**Work to complete**
The lines to repeat are those below from the one containing "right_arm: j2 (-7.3" down to the one containing "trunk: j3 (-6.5", both included; reproduce them exactly and nothing else.

╔══

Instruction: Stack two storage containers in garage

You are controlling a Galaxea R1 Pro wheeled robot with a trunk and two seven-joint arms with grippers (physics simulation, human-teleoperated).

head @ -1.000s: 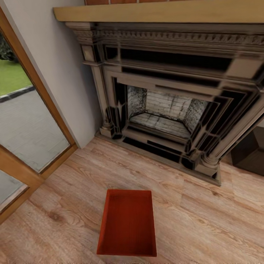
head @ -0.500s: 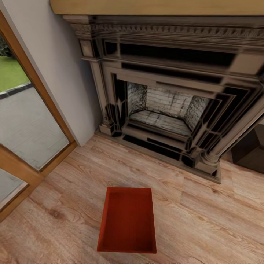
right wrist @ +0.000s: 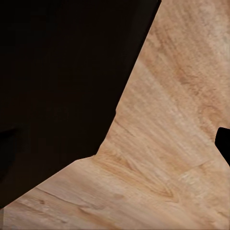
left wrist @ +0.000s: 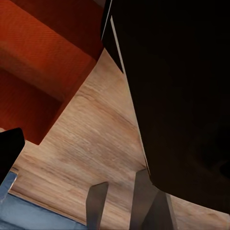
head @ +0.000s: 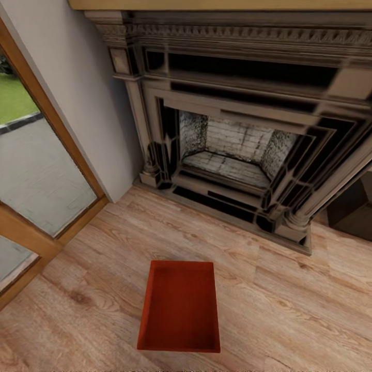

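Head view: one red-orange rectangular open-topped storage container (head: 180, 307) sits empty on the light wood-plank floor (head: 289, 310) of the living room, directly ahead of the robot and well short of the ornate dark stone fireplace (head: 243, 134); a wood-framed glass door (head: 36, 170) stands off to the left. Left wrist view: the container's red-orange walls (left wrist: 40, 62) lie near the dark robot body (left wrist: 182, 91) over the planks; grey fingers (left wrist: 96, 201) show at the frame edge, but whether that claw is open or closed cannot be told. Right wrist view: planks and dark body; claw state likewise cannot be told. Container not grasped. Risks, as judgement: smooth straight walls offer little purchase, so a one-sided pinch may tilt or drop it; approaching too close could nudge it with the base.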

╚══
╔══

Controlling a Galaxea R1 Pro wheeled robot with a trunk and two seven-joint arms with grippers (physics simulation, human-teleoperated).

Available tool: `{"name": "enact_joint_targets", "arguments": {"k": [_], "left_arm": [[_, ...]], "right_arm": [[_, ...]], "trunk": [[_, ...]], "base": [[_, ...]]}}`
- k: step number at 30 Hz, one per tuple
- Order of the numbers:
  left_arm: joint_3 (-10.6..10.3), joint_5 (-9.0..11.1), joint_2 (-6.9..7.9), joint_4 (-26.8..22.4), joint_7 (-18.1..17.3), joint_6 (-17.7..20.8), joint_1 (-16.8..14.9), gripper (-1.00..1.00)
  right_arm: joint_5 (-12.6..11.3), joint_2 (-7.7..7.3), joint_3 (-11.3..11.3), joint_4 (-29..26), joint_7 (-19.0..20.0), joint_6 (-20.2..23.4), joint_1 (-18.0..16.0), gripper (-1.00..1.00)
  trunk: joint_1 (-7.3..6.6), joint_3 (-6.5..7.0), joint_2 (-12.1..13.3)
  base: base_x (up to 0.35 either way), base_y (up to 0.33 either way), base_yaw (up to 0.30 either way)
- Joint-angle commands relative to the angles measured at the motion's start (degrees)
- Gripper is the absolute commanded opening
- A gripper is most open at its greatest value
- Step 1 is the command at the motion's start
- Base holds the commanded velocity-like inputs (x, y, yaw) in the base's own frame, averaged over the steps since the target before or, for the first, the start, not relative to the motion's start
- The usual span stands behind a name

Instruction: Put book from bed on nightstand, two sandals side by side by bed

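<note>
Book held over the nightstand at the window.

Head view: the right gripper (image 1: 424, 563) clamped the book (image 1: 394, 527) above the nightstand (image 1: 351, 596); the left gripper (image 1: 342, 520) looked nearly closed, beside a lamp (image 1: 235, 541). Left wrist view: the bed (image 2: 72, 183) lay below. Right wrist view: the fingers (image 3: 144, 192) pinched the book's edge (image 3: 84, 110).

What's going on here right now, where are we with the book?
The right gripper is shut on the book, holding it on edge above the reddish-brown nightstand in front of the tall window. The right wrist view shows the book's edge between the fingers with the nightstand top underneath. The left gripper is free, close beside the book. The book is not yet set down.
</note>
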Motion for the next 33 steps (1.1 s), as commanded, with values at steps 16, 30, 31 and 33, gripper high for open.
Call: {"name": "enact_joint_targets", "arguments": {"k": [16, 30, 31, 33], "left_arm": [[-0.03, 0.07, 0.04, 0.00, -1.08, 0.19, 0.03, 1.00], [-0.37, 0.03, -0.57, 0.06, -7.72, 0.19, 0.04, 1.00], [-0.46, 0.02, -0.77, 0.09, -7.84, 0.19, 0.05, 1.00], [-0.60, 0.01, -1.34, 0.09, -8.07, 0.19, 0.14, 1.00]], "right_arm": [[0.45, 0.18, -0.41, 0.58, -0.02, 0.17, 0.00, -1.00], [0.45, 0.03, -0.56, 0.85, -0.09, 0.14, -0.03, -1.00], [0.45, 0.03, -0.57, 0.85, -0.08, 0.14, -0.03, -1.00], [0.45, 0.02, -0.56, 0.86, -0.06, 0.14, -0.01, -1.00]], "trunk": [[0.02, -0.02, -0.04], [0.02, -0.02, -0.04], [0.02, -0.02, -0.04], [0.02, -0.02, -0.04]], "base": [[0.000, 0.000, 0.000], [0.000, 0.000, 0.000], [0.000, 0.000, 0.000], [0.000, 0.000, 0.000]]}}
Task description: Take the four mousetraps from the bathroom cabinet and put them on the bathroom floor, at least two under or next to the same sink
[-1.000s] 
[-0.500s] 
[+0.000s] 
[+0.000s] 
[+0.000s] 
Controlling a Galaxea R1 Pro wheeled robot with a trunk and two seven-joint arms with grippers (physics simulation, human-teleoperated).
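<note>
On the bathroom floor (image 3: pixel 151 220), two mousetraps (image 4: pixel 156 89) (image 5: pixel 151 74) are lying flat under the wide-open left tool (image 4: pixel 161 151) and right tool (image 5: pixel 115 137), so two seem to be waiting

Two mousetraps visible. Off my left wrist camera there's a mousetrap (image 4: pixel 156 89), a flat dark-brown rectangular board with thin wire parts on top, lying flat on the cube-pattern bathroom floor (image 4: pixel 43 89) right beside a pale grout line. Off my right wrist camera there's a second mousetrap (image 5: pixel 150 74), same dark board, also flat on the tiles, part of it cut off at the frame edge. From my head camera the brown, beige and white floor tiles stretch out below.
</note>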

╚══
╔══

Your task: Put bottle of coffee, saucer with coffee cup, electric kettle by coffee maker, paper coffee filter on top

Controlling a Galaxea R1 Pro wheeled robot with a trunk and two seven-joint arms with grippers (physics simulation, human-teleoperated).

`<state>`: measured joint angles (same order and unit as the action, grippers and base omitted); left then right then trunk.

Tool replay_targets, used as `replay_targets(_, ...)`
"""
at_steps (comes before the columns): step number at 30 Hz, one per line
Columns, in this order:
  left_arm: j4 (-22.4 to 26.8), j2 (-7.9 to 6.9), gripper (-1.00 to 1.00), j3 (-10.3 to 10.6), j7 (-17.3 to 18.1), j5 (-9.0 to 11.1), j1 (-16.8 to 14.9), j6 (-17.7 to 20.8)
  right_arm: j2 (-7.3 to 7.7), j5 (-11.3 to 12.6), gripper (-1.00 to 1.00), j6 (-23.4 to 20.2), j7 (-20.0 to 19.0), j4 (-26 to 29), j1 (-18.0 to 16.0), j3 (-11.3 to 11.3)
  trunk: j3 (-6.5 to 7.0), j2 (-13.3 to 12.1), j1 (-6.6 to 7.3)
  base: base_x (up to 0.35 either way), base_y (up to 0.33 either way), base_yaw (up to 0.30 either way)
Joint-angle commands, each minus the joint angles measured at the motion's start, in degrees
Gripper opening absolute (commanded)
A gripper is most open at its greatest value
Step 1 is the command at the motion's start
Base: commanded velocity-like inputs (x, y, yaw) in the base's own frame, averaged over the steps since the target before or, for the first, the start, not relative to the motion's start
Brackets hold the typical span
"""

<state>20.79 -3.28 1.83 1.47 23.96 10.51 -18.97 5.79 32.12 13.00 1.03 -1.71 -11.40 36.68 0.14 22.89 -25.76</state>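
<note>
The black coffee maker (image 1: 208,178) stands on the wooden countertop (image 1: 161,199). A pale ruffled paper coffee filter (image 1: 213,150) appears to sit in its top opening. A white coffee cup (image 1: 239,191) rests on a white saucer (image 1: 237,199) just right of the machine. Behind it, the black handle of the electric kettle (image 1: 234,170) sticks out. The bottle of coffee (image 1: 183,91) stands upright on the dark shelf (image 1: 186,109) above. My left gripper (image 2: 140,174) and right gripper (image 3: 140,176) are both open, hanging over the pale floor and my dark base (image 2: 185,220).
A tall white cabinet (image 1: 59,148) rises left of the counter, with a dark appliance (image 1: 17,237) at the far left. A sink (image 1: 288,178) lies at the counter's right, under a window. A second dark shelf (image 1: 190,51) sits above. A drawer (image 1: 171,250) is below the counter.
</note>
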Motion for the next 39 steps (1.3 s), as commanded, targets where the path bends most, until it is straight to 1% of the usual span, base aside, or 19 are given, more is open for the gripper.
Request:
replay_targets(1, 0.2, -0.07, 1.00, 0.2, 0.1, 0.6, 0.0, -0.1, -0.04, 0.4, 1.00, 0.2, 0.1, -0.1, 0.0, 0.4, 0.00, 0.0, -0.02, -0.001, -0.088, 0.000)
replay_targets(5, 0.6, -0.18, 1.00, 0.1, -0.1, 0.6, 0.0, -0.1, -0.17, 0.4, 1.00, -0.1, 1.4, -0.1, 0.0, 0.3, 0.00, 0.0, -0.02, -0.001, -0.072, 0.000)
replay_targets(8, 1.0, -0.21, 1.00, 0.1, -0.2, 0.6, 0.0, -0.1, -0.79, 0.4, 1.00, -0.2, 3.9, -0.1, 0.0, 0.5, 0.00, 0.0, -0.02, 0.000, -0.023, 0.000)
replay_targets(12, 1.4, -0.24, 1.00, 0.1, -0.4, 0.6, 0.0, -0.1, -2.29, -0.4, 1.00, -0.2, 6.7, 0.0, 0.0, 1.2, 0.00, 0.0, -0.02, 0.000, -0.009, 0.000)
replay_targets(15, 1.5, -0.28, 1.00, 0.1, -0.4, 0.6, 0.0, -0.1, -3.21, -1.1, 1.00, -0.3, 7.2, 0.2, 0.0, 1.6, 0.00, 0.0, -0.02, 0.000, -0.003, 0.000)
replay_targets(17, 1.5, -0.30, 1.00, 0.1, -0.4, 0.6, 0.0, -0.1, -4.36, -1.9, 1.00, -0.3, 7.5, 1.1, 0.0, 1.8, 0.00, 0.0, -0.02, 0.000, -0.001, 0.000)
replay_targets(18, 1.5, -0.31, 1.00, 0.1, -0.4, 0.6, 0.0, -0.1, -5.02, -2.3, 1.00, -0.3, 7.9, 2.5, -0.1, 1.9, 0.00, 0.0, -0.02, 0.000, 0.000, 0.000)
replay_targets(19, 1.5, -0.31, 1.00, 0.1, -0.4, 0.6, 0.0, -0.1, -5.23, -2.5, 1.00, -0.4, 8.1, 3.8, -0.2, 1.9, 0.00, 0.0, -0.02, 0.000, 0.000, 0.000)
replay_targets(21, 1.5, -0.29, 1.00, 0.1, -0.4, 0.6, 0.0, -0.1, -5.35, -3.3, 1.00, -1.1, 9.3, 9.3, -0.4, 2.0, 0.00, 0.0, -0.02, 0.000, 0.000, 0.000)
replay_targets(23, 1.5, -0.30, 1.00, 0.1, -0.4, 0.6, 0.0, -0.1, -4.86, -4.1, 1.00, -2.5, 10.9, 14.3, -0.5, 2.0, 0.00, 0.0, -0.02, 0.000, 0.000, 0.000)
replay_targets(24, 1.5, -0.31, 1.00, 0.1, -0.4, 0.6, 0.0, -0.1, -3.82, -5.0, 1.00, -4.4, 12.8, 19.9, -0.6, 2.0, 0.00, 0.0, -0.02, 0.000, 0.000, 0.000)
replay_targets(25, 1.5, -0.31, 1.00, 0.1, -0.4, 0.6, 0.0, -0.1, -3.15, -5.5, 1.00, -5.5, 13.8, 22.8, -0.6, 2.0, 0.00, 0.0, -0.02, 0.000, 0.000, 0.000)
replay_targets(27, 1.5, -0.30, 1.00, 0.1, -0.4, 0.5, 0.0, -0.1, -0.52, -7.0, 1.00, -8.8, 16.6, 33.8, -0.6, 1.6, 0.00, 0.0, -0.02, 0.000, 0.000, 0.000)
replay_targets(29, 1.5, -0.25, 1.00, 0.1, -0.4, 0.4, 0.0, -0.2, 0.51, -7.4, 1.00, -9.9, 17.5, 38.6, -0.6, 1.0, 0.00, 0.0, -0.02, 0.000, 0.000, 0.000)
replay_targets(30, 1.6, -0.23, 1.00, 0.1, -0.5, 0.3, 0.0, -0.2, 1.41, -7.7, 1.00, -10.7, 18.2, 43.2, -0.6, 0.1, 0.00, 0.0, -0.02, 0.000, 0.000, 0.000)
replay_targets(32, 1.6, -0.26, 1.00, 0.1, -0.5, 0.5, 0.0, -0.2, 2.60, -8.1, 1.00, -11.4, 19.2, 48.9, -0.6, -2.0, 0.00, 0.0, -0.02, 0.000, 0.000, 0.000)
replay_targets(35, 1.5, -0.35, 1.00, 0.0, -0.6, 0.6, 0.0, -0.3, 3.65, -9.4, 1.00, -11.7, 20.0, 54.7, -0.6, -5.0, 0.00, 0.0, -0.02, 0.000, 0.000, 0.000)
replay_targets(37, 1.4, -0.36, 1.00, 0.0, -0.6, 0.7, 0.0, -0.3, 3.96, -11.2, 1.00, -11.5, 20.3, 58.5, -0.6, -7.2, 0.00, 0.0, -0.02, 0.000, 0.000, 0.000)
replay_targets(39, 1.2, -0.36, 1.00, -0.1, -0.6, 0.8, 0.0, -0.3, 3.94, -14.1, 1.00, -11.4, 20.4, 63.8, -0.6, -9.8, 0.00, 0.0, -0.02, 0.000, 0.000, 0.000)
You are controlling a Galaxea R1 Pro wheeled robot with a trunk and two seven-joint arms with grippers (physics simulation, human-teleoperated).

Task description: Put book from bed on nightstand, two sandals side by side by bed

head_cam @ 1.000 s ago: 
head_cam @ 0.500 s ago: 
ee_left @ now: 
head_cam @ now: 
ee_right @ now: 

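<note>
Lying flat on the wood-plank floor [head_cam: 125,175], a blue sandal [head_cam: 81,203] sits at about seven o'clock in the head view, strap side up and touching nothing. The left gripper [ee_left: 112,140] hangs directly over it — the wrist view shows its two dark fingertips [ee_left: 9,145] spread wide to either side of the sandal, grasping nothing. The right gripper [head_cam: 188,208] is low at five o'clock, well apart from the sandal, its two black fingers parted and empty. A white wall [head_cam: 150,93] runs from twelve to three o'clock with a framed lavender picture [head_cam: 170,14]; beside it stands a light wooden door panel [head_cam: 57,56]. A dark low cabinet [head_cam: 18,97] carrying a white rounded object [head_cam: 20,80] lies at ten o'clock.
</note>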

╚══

**Exercise answer**
  right_arm: j2 (-7.3 to 7.7), j5 (-11.3 to 12.6), gripper (-1.00 to 1.00), j6 (-23.4 to 20.2), j7 (-20.0 to 19.0), j4 (-26 to 29), j1 (-18.0 to 16.0), j3 (-11.3 to 11.3)
  trunk: j3 (-6.5 to 7.0), j2 (-13.3 to 12.1), j1 (-6.6 to 7.3)

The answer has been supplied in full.